Re: Volcae and Volsci

From: Brian M. Scott
Message: 56410
Date: 2008-04-02

At 5:50:05 AM on Sunday, March 30, 2008, tgpedersen wrote:

> --- In cybalist@yahoogroups.com, "Brian M. Scott"
> <BMScott@...> wrote:

>> At 2:26:46 PM on Saturday, March 29, 2008, tgpedersen
>> wrote:

[...]

>>> No, what you want to do is present an example which
>>> can't have been caused by a substrate.

>> In your world I doubt that there is such a thing. Even in
>> my world it would, I think, be very difficult to find
>> such a thing. That's why your extreme reliance on
>> substrates, like your reliance on invisible underclasses,
>> is methodologically unsound.

> I always relate underclasses to to substrates and
> therefore to previous conquests

I know. Since you don't otherwise appear to lack
imagination, overcommitment to a theory seems the likeliest
explanation of this reflex.

> and they consequently becomes yet another touchstone which
> my claim has to be tested on. You might think that
> disregarding history and archaeology to obtain a clean
> science of linguistics is methodologically unsound;

Eh? This has nothing to do with my point, though I do of
course think that a historical linguist who disregards
archaeology and history is every bit as foolish as an
archaeologist or historian who makes the complementary
error.

The point is the same one that I made a few weeks ago in
connection with your shibboleth fetish: 'I think that
resorting in the first instance to an explanation that in
general cannot be tested is methodologically unsound.' In
many cases your 'explanation' is empty: it explains nothing
and is in all probability incapable of either demonstration
or refutation.
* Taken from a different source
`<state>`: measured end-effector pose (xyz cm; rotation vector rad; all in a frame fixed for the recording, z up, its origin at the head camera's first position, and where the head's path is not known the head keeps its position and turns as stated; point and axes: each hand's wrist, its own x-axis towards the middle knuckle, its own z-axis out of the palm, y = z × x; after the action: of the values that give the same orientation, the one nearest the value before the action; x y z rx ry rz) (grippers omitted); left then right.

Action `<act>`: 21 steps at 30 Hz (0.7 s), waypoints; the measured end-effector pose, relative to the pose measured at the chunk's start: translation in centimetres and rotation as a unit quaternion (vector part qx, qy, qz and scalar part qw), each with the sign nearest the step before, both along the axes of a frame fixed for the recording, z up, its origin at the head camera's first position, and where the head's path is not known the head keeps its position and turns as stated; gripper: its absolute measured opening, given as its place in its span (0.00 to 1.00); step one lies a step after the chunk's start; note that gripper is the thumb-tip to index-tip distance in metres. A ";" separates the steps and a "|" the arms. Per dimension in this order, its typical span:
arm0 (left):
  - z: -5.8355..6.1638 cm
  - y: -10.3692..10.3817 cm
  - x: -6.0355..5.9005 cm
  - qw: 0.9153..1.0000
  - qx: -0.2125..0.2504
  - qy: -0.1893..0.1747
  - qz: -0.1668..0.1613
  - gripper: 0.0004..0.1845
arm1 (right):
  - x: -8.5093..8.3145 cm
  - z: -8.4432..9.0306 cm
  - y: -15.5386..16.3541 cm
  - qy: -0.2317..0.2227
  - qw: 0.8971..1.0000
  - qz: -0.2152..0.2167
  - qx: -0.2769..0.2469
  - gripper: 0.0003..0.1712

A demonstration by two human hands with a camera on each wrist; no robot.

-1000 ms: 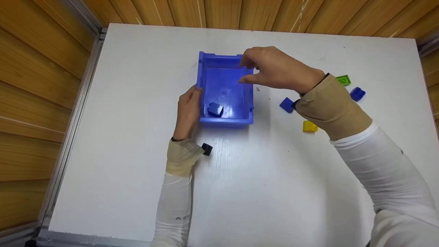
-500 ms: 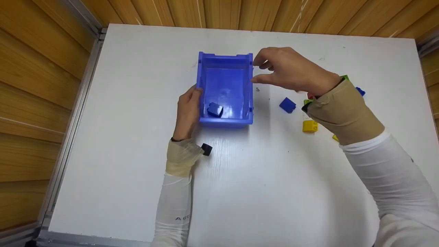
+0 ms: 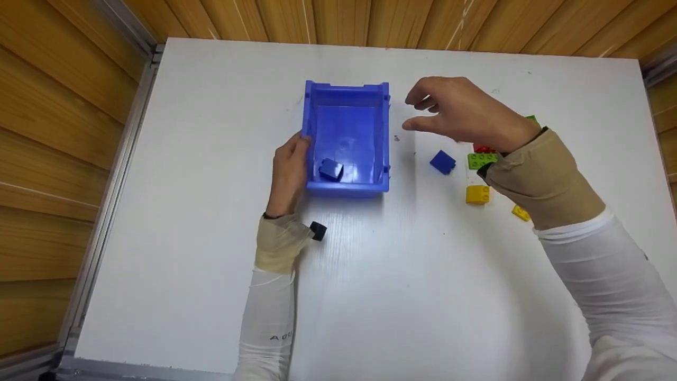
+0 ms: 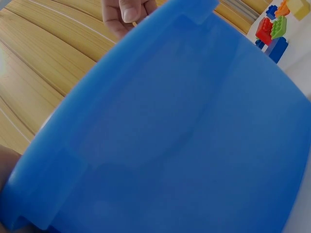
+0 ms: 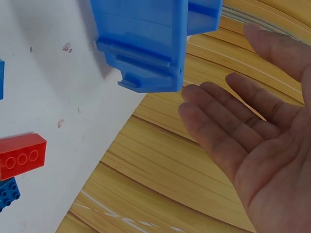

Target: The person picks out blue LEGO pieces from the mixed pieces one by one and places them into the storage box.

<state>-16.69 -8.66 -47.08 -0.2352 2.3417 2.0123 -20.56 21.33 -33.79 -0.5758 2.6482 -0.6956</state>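
One blue bin [image 3: 346, 187] gripped by left hand [image 3: 288, 172], one blue brick [image 3: 331, 169] inside, right hand [image 3: 465, 111] relaxed, fingers parted

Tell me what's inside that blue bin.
In the blue bin, I can see one dark blue block, lying toward the near end in the head view. The patch of bin floor beneath the block is covered, so that can't be seen.

Your two bare hands, left hand [image 3: 287, 172] and right hand [image 3: 468, 114], join one blue, open-topped rectangular plastic bin [image 3: 346, 127]. Your head view shows seven plastic building blocks: two blue blocks [image 3: 331, 169] [image 3: 441, 162], two yellow blocks [image 3: 477, 194] [image 3: 521, 212], two green blocks [image 3: 482, 161] [image 3: 531, 119], one red block [image 3: 482, 148]. Your right wrist view adds one studded blue block [image 5: 8, 193].
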 end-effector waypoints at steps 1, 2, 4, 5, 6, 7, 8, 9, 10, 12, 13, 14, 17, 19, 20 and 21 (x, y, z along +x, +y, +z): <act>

In other cases it's downright ludicrous,
like your 'gradually germanized originally NWBlock speaking
underclass' that finally shows up in 17th century English.

[...]

> How would you explain all the early English names in P-,
> eg., if you disregard NWBlock?

My objection was to *excessive* reliance on substrates, not
to any and all appeal thereto; here there seems to be at
least some sort of case to be made, though I'd not go so far
as to say that you actually have an explanation.